Abstract

Unobtrusive home sleep monitoring using wrist-worn wearable photoplethysmography (PPG) could open the way for better sleep disorder screening and health monitoring. However, PPG is rarely included in large sleep studies with gold-standard sleep annotation from polysomnography. Therefore, training data-intensive state-of-the-art deep neural networks is challenging. In this work a deep recurrent neural network is first trained using a large sleep data set with electrocardiogram (ECG) data (292 participants, 584 recordings) to perform 4-class sleep stage classification (wake, rapid-eye-movement, N1/N2, and N3).

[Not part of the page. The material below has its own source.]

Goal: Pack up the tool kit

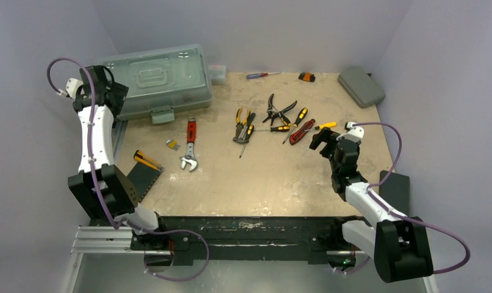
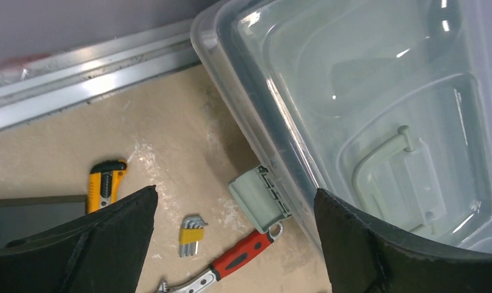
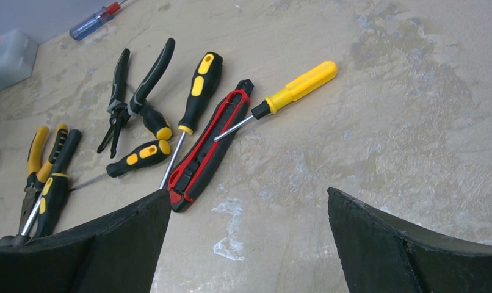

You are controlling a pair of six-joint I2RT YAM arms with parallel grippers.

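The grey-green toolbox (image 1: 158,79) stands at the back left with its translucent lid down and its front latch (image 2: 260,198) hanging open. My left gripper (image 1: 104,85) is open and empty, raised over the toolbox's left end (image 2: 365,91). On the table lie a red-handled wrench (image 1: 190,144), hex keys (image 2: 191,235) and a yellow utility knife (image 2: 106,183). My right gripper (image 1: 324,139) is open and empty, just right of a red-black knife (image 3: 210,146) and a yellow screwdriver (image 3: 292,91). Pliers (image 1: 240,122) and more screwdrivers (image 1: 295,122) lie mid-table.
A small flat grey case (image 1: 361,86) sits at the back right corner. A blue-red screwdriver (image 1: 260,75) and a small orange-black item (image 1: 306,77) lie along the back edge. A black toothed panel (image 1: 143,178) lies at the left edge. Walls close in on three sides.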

A small part of its weights is adapted to a smaller, newer PPG data set (60 healthy participants, 101 recordings) through three variations of transfer learning. Best results (Cohen’s kappa of 0.65 ± 0.11, accuracy of 76.36 ± 7.57%) were achieved with the domain and decision combined transfer learning strategy, significantly outperforming the PPG-trained and ECG-trained baselines. This performance for PPG-based 4-class sleep stage classification is unprecedented in literature, bringing home sleep stage monitoring closer to clinical use. The work demonstrates the merit of transfer learning in developing reliable methods for new sensor technologies by reusing similar, older non-wearable data sets. Further study should evaluate our approach in patients with sleep disorders such as insomnia and sleep apnoea.

Highlights

  • The objective measurement of sleep at home in an unobtrusive manner has become an increasingly important topic of study as systematic sleep deprivation is increasingly linked to health adversities such as weight gain[1], systemic inflammation[2], weakened glucose regulation[3] and poor fitness to drive[4]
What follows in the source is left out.